> _Work to be completed_
Set out the listing word for word. End with the line that contains "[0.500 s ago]".

> _Data shown_
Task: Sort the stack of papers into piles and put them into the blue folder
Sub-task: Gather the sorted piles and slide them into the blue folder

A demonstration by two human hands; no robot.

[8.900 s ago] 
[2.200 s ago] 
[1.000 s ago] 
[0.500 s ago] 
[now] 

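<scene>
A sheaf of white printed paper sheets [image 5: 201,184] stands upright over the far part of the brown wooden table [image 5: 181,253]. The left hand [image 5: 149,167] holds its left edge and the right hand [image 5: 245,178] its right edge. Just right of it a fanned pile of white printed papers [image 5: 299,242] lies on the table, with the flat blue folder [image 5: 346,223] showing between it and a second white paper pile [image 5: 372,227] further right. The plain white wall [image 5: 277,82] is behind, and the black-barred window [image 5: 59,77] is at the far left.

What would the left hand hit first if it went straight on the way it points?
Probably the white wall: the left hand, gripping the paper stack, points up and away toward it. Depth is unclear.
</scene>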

> _Problem solution_
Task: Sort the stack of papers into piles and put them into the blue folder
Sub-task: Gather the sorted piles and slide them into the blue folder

A demonstration by two human hands; no robot.

[8.900 s ago] 
[2.200 s ago] 
[1.000 s ago] 
[0.500 s ago] 

As written, the answer is complete.